-- Opening Marker --

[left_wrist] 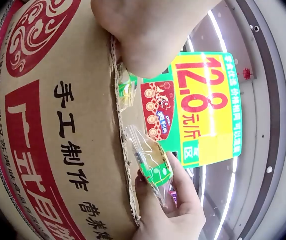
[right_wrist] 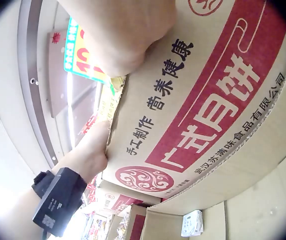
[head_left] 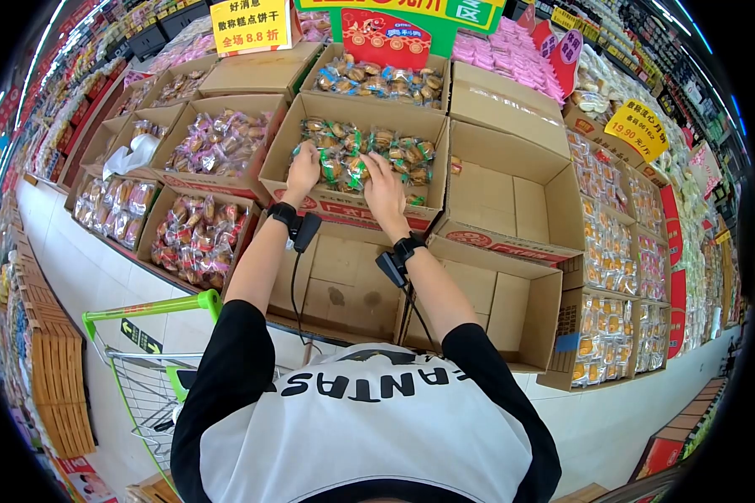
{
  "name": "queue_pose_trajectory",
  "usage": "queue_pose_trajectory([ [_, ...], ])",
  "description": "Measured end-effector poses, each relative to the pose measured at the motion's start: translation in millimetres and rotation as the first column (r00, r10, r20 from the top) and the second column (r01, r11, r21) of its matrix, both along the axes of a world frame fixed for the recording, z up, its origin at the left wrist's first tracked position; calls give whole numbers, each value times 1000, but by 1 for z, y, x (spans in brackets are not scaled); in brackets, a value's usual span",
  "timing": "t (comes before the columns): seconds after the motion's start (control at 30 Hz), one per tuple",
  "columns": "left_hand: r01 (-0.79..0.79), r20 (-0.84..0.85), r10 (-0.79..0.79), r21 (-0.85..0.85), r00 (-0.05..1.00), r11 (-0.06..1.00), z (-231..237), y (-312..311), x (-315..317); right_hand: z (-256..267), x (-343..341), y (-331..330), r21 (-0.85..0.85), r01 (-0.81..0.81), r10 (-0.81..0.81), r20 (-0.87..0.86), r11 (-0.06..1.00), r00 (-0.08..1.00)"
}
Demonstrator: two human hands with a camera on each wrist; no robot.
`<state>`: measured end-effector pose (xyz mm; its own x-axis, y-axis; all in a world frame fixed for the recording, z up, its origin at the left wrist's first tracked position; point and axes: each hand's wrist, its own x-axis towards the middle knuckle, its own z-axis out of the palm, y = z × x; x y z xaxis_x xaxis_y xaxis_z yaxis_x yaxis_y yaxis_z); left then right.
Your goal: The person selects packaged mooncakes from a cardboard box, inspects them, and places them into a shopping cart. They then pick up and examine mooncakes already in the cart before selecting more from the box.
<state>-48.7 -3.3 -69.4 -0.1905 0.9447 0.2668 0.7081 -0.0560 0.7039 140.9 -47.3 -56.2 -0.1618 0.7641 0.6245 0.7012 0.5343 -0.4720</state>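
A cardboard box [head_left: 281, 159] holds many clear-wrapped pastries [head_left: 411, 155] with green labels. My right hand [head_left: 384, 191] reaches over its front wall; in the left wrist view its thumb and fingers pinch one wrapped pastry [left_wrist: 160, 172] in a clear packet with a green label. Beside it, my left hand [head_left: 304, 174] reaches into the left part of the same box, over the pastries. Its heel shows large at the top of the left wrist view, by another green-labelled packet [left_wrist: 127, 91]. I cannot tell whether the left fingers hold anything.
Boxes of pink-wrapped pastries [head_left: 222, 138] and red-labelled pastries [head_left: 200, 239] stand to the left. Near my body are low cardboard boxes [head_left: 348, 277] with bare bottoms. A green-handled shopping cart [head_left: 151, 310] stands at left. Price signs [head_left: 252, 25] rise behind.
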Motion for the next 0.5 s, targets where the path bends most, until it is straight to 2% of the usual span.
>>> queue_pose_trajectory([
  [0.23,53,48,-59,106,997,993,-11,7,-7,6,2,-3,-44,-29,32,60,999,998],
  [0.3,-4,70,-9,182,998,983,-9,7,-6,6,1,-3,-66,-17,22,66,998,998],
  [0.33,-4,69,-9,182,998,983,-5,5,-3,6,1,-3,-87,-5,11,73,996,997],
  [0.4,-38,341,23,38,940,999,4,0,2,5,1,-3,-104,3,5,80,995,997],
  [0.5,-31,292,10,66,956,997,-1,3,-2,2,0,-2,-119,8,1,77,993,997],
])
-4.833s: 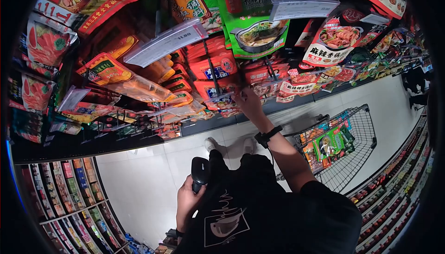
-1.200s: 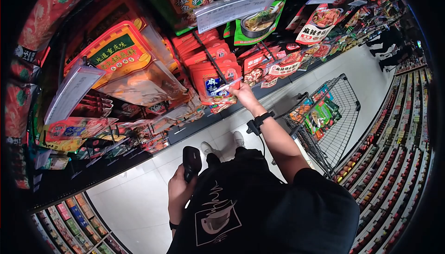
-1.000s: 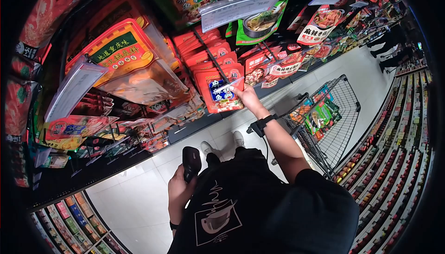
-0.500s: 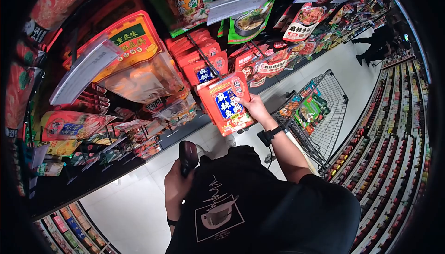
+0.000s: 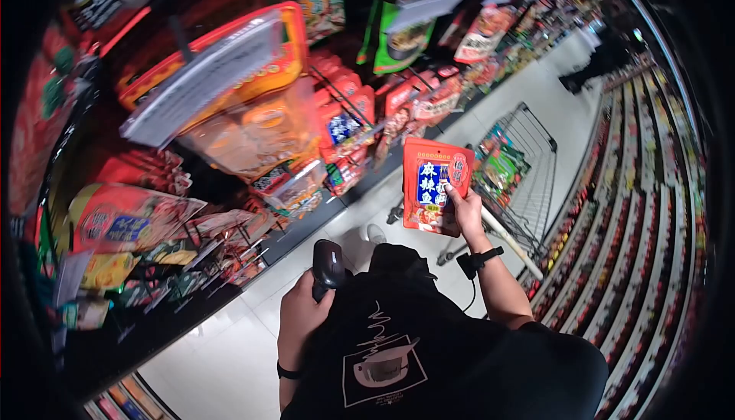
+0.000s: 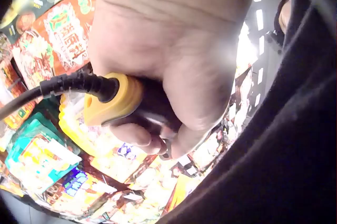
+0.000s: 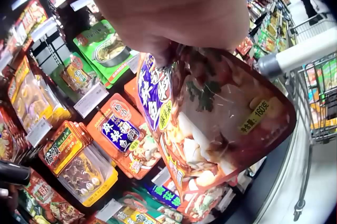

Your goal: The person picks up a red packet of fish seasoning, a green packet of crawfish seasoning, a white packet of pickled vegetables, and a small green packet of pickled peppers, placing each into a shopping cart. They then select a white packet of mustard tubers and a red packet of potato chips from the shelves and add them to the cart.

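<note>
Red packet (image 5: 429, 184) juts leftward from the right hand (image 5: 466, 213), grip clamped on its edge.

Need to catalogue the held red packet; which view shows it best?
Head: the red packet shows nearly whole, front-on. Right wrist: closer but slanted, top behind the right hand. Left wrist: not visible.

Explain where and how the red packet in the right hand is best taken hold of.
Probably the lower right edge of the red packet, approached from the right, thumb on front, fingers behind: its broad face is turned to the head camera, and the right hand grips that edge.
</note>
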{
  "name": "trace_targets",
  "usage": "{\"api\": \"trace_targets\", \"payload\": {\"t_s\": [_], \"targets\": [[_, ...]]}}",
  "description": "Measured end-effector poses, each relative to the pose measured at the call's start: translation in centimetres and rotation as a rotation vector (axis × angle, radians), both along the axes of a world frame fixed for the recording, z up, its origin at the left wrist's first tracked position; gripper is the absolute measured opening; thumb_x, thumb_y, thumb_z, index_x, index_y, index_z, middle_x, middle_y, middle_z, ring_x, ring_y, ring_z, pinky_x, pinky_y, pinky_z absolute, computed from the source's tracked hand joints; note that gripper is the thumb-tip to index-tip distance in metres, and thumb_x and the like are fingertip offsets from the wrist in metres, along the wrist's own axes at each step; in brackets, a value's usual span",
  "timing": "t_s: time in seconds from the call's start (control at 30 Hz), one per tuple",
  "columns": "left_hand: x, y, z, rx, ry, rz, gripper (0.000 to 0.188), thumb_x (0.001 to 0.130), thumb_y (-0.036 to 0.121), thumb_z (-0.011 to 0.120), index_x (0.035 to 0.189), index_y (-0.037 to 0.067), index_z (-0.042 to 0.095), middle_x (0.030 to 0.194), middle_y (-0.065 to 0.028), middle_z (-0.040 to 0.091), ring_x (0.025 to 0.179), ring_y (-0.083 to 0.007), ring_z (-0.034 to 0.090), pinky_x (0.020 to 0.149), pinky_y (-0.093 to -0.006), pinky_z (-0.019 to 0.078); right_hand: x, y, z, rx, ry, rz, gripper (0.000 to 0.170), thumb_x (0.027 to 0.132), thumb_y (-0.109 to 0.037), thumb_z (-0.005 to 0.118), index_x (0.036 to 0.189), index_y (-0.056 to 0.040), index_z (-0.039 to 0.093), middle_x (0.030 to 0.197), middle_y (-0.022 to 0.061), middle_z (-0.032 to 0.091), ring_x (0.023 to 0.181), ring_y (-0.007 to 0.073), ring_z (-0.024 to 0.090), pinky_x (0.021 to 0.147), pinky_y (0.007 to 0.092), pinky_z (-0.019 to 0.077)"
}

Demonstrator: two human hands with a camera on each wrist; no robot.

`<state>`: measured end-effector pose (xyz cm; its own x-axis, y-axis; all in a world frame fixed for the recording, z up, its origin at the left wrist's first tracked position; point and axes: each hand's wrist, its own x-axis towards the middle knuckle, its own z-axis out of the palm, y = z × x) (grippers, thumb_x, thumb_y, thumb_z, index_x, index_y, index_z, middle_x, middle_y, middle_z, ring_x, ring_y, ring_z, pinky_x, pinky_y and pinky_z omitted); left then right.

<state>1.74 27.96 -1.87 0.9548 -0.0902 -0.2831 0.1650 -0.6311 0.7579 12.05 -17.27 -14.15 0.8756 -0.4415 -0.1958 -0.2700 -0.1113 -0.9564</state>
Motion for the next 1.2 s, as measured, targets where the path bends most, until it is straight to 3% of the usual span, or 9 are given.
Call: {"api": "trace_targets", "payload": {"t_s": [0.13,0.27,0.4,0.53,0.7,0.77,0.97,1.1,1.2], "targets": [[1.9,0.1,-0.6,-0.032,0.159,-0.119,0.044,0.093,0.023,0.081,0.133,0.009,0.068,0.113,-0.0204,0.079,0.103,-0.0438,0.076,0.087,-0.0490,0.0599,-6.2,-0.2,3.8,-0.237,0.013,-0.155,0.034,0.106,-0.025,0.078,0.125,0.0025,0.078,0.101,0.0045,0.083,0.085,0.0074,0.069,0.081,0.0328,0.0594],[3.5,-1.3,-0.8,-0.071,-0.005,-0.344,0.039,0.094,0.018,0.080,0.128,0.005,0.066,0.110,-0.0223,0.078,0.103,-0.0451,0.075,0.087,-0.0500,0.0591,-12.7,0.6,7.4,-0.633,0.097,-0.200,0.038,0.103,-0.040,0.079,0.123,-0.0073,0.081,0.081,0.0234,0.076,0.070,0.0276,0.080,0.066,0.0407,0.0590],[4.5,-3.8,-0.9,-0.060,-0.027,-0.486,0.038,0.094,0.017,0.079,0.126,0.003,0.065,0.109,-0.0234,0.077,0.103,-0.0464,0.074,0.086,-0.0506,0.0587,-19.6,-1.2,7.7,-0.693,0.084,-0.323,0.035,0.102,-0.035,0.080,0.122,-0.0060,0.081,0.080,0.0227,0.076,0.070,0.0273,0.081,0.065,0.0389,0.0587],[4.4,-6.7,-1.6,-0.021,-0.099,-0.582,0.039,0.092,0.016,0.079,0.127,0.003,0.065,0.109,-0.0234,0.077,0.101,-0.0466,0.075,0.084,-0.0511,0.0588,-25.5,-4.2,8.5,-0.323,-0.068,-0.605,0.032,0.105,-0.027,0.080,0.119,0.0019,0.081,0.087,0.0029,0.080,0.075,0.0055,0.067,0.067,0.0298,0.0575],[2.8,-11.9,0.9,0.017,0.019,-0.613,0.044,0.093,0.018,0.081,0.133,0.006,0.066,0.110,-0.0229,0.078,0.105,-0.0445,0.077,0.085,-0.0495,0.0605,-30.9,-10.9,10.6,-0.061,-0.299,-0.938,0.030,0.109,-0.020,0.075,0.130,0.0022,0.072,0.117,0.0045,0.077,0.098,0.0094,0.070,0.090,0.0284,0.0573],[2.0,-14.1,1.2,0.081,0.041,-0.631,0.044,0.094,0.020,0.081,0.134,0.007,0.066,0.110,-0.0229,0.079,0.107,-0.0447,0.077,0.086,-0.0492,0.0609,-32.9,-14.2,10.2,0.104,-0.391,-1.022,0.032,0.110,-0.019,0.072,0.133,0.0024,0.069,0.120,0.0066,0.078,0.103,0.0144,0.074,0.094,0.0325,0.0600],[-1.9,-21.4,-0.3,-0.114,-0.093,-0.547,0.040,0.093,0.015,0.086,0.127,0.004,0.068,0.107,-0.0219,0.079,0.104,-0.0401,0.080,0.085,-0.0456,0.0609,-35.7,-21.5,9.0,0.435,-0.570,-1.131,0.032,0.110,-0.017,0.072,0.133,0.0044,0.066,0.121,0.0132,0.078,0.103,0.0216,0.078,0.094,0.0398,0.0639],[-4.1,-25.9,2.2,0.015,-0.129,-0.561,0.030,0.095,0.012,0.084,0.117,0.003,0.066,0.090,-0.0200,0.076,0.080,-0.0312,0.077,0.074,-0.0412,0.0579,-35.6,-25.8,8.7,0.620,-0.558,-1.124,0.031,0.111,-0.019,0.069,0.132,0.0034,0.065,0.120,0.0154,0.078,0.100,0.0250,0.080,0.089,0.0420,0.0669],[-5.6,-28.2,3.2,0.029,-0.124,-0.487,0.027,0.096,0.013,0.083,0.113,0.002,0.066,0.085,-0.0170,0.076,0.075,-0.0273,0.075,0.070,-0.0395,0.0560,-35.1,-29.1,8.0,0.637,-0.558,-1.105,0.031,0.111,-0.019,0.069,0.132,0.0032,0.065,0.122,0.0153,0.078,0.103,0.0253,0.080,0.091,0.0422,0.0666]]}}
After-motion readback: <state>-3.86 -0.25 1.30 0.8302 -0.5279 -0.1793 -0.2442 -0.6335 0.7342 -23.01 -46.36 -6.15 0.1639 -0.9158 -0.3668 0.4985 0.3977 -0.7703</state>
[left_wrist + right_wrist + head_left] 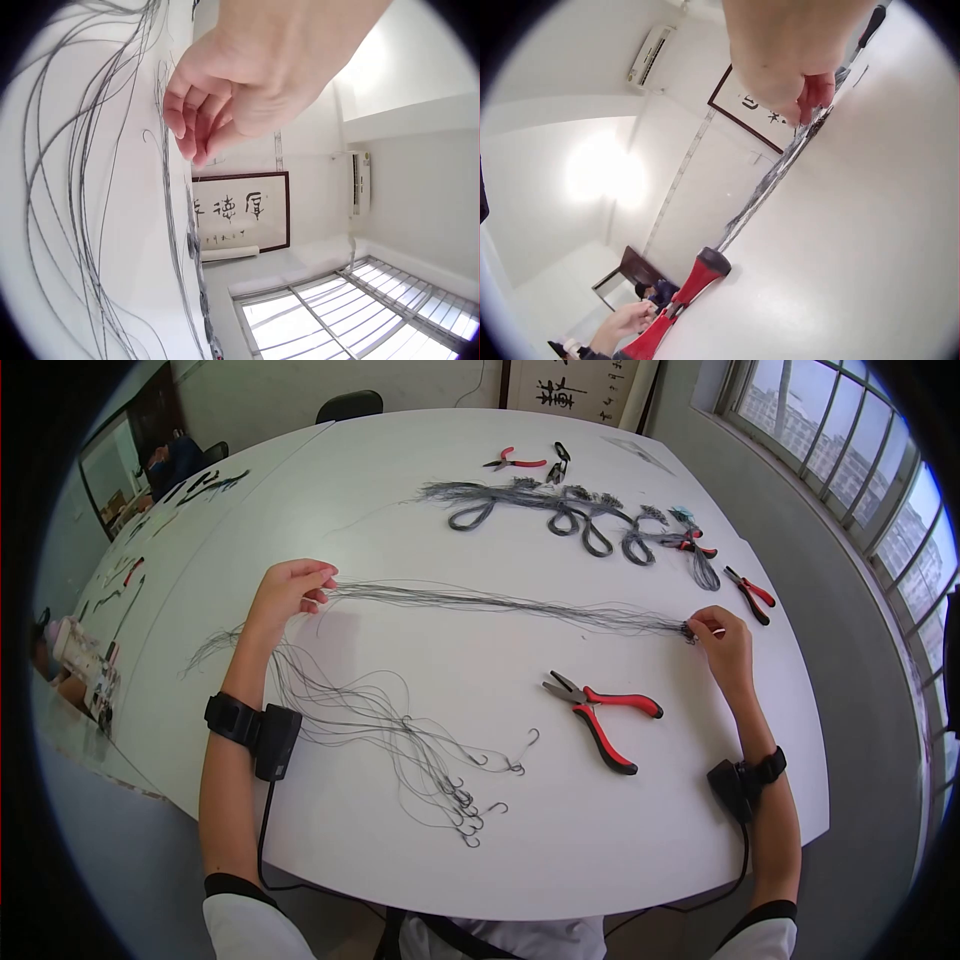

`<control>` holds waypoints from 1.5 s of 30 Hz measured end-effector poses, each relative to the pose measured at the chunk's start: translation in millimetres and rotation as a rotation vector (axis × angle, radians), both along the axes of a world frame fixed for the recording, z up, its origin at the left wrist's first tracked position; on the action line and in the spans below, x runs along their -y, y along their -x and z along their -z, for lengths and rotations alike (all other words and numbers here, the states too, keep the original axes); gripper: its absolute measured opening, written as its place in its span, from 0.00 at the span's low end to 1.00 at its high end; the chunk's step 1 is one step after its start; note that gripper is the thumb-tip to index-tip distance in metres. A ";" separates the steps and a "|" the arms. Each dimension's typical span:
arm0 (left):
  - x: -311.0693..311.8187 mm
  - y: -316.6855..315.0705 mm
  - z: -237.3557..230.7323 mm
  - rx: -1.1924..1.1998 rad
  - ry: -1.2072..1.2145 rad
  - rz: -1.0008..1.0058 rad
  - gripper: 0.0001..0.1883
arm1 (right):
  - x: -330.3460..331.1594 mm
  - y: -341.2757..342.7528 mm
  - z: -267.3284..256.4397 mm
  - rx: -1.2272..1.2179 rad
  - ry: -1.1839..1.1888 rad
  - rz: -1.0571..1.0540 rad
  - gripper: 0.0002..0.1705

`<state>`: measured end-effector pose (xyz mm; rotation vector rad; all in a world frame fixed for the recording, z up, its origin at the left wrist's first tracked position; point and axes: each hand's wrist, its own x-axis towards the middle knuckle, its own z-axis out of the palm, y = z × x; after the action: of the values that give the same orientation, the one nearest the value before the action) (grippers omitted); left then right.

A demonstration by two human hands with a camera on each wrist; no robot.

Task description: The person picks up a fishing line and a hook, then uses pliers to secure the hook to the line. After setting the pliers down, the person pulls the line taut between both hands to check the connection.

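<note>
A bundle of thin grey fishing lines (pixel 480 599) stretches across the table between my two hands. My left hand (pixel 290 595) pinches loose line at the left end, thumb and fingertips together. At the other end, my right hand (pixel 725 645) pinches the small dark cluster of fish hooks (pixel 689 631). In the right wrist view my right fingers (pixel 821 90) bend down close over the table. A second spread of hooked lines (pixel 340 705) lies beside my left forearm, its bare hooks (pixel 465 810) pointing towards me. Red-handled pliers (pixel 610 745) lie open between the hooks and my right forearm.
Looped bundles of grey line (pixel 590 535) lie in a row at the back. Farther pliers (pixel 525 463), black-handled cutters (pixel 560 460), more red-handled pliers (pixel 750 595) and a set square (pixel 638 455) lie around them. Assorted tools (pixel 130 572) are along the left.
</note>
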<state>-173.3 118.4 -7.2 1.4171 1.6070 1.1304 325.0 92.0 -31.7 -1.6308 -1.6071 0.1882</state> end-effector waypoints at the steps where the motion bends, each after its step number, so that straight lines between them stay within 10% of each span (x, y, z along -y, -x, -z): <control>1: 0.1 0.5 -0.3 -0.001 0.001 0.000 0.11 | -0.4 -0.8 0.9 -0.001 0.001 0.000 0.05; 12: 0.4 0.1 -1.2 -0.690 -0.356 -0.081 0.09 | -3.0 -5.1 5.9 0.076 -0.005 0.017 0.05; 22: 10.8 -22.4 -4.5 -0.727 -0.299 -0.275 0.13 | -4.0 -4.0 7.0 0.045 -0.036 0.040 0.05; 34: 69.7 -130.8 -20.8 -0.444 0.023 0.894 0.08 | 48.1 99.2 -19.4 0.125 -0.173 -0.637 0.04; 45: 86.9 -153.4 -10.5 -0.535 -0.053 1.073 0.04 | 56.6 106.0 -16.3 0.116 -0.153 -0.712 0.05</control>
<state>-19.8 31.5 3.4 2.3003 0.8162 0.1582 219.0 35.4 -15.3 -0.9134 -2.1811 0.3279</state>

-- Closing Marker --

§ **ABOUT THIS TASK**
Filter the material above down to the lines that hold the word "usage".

§ **YOUR RESPONSE**
  "usage": "queue_pose_trajectory([ [_, ...], ])",
  "usage": "{\"api\": \"trace_targets\", \"payload\": {\"t_s\": [_], \"targets\": [[_, ...]]}}",

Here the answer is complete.